Please filter the entries for the word "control" and copy every line that has it.

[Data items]

# # # #

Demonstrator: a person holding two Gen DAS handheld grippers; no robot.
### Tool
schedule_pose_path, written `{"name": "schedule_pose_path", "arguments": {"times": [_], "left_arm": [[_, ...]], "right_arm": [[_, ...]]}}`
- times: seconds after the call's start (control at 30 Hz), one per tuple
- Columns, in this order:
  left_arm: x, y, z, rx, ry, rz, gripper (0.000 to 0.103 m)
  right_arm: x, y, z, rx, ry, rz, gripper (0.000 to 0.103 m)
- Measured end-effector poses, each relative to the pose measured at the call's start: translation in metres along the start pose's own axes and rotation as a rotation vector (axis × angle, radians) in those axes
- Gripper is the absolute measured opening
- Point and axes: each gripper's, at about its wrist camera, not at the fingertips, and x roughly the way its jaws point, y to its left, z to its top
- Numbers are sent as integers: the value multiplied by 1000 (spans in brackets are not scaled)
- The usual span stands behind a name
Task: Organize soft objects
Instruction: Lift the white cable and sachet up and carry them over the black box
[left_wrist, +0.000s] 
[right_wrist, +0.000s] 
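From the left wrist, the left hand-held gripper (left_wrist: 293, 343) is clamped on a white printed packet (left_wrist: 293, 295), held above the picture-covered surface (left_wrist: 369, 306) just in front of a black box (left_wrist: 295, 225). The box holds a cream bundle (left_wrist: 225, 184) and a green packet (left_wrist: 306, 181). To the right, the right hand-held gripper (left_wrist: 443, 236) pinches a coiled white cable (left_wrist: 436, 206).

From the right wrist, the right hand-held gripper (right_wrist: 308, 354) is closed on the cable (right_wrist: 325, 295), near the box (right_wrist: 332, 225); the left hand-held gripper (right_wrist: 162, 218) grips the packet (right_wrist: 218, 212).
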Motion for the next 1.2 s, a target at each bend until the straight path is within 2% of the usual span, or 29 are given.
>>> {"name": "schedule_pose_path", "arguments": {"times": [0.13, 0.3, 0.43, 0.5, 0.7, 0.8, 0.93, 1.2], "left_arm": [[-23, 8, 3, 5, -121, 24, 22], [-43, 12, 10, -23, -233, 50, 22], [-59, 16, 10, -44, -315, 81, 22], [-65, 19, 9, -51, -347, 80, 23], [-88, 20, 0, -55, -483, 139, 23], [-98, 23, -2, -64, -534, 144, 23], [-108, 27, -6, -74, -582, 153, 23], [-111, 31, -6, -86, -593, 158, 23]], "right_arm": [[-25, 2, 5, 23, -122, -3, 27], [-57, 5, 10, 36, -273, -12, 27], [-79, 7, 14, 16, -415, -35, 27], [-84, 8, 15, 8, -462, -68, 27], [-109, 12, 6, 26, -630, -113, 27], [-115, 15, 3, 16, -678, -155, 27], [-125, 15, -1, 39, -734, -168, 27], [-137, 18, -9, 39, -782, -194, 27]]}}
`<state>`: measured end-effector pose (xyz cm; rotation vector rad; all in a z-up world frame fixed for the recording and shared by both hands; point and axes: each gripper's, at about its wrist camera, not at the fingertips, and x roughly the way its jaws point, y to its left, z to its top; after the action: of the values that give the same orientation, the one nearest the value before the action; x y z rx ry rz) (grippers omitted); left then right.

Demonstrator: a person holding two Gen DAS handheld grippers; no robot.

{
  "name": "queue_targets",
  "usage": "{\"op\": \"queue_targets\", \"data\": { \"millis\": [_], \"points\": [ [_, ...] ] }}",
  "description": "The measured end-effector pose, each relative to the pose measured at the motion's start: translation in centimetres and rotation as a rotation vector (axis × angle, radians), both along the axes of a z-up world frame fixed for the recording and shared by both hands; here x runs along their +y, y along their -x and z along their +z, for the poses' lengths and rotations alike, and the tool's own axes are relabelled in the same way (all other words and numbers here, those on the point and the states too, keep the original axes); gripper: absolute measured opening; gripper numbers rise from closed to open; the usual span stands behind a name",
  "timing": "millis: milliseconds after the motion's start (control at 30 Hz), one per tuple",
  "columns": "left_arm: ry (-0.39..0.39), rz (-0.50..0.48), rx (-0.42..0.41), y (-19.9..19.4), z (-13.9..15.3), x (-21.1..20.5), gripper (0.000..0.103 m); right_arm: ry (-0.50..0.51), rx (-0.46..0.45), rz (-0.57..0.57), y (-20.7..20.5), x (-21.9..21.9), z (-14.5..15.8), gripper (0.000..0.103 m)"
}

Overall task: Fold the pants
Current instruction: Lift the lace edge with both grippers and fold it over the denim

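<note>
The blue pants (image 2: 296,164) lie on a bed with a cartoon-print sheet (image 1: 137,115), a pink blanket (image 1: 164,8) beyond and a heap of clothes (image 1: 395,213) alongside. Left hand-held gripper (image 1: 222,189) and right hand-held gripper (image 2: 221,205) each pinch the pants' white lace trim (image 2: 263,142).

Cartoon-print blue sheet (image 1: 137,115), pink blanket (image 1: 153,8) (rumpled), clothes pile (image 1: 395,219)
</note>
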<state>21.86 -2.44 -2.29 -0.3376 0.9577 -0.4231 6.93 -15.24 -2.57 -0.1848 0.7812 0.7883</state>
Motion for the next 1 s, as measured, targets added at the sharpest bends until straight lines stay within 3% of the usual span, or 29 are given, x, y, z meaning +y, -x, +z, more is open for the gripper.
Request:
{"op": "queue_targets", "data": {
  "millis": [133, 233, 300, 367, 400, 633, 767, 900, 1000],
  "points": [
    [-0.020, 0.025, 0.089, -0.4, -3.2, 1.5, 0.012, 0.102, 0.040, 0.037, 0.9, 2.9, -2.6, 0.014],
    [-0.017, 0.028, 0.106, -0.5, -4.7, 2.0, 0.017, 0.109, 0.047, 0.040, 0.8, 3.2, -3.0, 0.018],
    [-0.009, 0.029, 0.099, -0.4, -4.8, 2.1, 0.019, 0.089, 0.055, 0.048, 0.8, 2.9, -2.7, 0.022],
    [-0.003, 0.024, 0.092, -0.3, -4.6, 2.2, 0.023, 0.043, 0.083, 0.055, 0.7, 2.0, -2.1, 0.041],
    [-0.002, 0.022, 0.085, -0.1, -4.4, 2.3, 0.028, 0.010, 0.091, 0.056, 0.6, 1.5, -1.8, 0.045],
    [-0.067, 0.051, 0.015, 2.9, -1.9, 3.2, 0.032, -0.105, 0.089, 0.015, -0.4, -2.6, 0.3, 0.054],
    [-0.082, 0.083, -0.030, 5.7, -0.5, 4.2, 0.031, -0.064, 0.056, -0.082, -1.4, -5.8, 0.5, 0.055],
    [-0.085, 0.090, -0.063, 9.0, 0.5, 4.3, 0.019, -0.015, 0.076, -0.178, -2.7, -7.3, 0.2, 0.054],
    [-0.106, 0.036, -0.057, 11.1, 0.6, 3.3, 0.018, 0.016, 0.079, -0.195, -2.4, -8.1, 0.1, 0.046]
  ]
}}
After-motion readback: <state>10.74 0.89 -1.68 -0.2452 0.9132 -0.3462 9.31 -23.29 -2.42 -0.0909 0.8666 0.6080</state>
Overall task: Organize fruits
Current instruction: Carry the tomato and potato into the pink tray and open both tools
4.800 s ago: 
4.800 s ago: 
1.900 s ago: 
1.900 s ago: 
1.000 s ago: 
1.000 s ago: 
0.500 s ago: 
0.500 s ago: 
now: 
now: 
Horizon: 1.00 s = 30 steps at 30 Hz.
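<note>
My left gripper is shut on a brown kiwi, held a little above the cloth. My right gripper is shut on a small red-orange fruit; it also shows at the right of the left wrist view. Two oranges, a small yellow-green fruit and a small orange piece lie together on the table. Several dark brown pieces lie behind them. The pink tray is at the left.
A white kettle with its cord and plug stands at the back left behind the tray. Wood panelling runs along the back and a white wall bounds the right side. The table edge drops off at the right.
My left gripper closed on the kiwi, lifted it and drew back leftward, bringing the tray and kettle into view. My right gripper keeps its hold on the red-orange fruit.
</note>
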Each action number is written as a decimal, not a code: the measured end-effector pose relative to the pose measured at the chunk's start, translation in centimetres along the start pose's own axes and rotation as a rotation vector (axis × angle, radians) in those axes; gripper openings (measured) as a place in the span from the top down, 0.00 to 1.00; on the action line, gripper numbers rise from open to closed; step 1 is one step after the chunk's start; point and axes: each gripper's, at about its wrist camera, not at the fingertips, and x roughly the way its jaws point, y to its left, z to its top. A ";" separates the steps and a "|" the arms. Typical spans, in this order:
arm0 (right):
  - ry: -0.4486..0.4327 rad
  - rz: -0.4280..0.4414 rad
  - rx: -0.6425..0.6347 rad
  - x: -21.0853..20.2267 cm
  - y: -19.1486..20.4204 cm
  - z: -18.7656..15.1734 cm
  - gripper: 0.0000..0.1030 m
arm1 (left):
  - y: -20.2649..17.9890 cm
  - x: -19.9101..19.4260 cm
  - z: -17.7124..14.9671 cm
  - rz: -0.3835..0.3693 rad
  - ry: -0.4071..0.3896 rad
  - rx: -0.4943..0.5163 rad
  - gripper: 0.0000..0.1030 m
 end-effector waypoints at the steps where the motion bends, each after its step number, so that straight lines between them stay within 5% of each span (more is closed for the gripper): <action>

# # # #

**ANSWER AREA:**
- times: seconds after the call's start (control at 30 Hz), one per tuple
  "timing": "millis: milliseconds after the motion's start (control at 30 Hz), one per tuple",

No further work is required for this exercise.